Monday, May. 12, 1941
Sultan of the Guard
Last week there was a small but hopeful sign that the U.S. Army might be on the way to getting tough--tough enough to face modern military competition. Major General Daniel Isom Sultan was ordered to command of the 38th (National Guard) Division at Camp Shelby, Miss. He was the first Regular Army officer in this emergency to replace the National Guard commander of a Guard division. He will not be the last. Of the 17 National Guard divisions which went to France with the A.E.F., only one (the 27th) had its original commander (Major General John F. O'Ryan) at the war's end. The others, along with many a Regular Army commander, had been axed by General John J. Pershing. At the slightest sign of fault or bobble, he broke offending officers, replaced them without mercy or delay. He was hard, but so are the requirements of war, for bad generals mean lost battles and lost lines.

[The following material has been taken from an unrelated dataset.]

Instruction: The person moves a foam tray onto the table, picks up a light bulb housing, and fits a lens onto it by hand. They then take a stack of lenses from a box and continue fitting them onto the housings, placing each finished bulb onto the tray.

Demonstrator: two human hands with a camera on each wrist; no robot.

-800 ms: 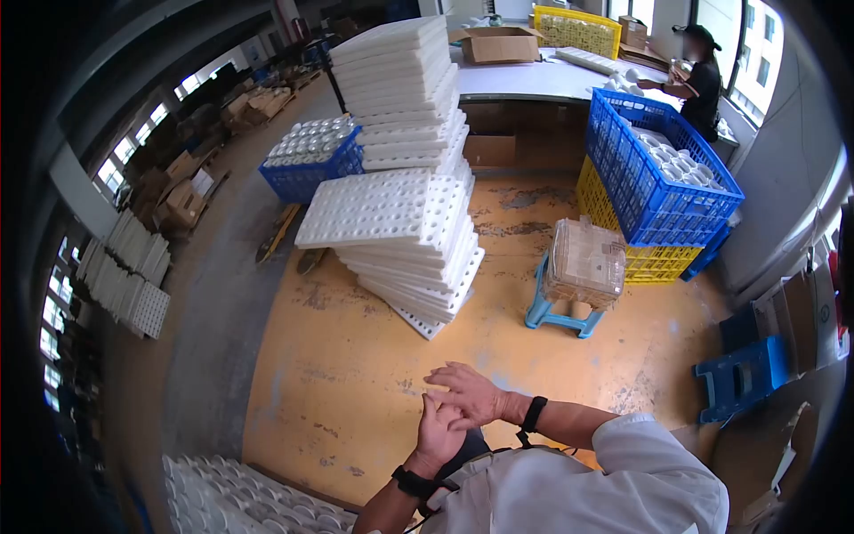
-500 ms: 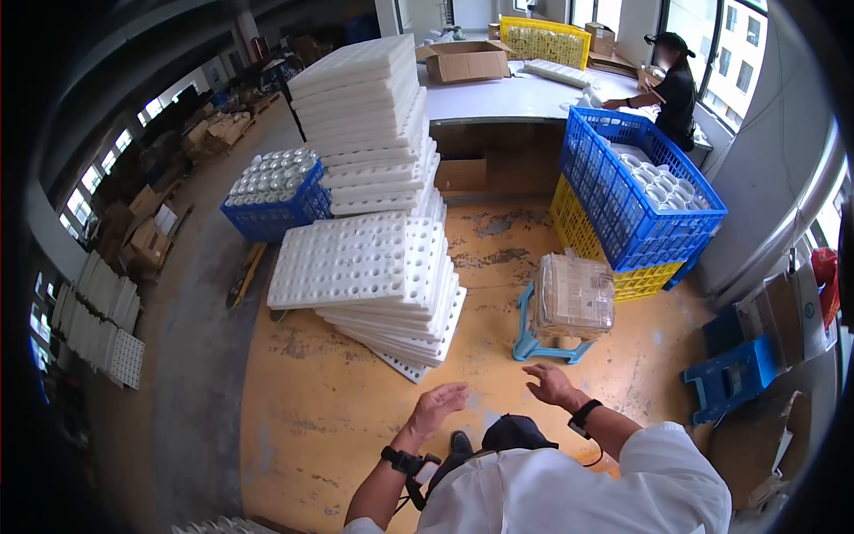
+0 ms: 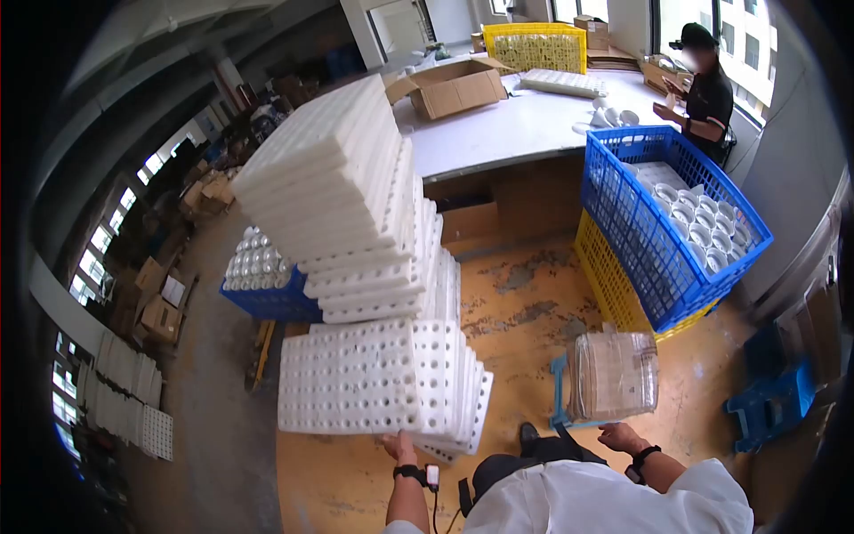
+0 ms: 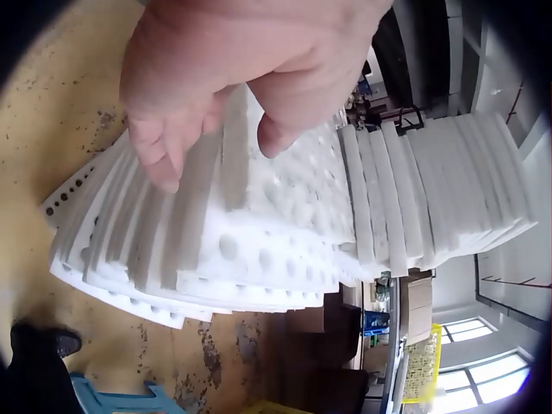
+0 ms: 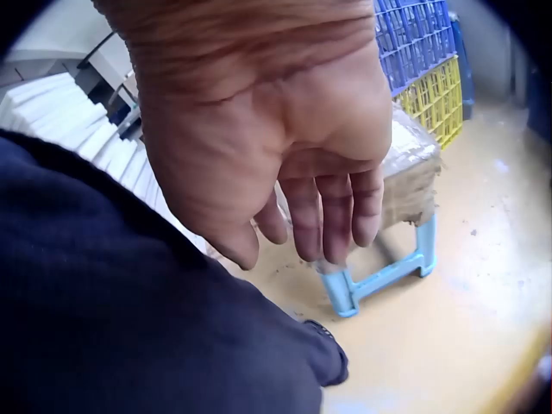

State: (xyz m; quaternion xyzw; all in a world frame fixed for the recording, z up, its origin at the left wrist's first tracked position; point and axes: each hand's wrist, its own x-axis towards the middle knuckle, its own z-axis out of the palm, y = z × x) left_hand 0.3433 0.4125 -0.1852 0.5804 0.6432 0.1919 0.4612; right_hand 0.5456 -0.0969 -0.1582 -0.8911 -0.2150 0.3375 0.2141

Retired and 80 though he is, "Black Jack" Pershing still has his hand on the U.S. Army. "Pershing men" who survived service with him in the Philippines, on the Texas border, in World War I, have shared largely in recent promotions, have many a key staff or command assignment. One of them is Major General James L. Collins, the new commander of the Puerto Rican Department (see p. 20). Another: General George C. Marshall, Chief of Staff. But so far, officers of the new U.S. Army have not been subjected to the rigorous Pershing standards of World War I.